I’m going to my cave. I’m going to my cave to find my power animal!

 

TYLER

No, don’t deal with this the way those dead people do. Come on

!

JACK

I get the point, ok, please!

 

TYLER

No, what you’re feeling is premature enlightenment.

 

Ok. I get the idea. Feel the pain. Feel the hurt. Feel the rejection saturating my heart until I bleed more than just these words all over the place and finger my open sore of a brain as it wants to dwell on her over and over again. Screaming and roaring her name with anger and grief and sometimes a slight relief that it’s done and I know that she will not reject me again unless I go back for more and more or less or a little bite of her cheeseburger and a sip of her Pepsi to tide me over until the next one comes along with better food and spirits for my, for me for. Four scores of seven years itch as I scratch the weathered tired out mongrel of an ego that was left stray years ago in a pound for wayward hearts and letches that can only love and never be loved.

 

The pain of being a friend. A friend.
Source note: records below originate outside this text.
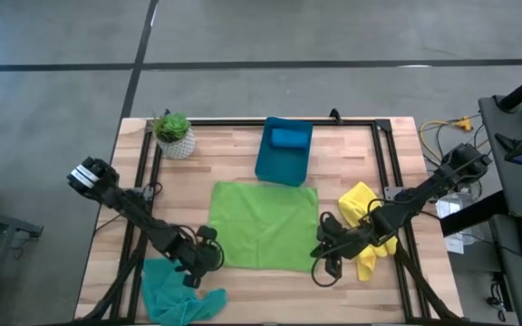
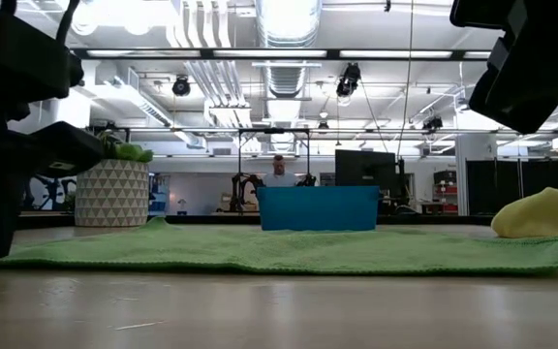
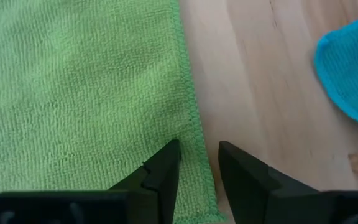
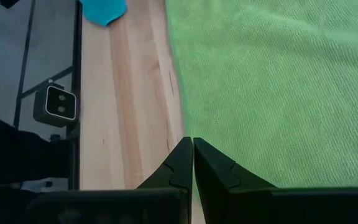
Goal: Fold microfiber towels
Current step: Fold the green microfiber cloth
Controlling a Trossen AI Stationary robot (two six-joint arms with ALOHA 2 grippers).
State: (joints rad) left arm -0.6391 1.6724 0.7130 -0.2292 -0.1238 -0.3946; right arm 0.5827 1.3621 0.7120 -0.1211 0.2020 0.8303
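I see the lime green towel (image 1: 264, 225) spread flat mid-table. My left gripper (image 3: 199, 163) straddles its near-left hem, fingers parted around the edge. My right gripper (image 4: 193, 163), fingers pressed together, sits at the near-right corner, beside the yellow towel (image 1: 362, 217).

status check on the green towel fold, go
Left gripper open, straddling the green towel's near-left edge. Right gripper shut at its near-right edge. Towel flat, unfolded. Yellow towel and teal towel off to the sides, nothing blocking.
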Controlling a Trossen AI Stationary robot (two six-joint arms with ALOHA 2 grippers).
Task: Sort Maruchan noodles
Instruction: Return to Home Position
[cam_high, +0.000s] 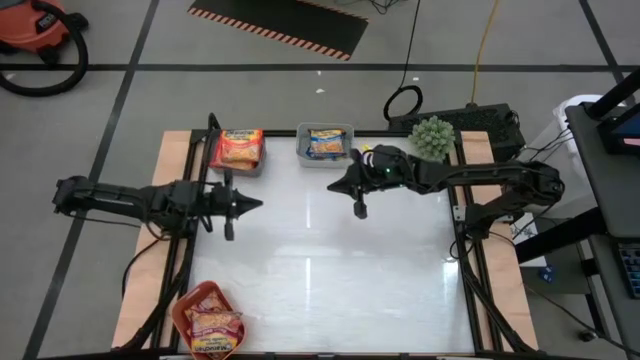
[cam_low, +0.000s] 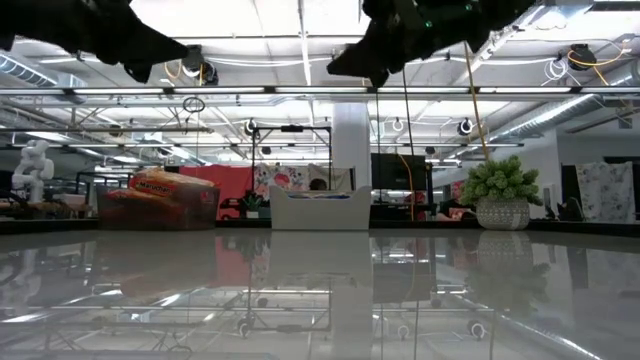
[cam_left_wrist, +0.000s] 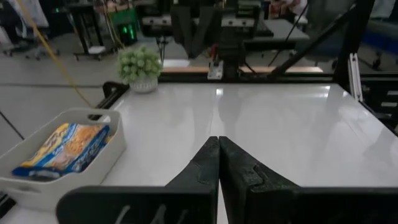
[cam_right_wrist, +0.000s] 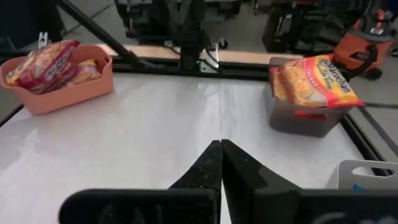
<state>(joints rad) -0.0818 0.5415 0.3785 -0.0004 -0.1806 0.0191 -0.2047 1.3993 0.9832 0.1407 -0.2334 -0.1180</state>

I’ve heard that “Let’s just be friends” millions of times in my life as I gargle a new mouthwash and toothpaste hoping my breath will be the answer to my problem. My problem is as follows: me, myself and I. We altogether are the problem. We want to be loved so bad that we give off the vibe that scares the shit out of women so they just want to be friends. Friends. Friends. I think to myself that will be fine. Friends is ok. It’ll do. I can accept that. Bullshit! Feel the pain I tell myself. Embrace it. the pain is your friend. To hurt is to be alive. I’ve never been so alive. I’m alive. So alive.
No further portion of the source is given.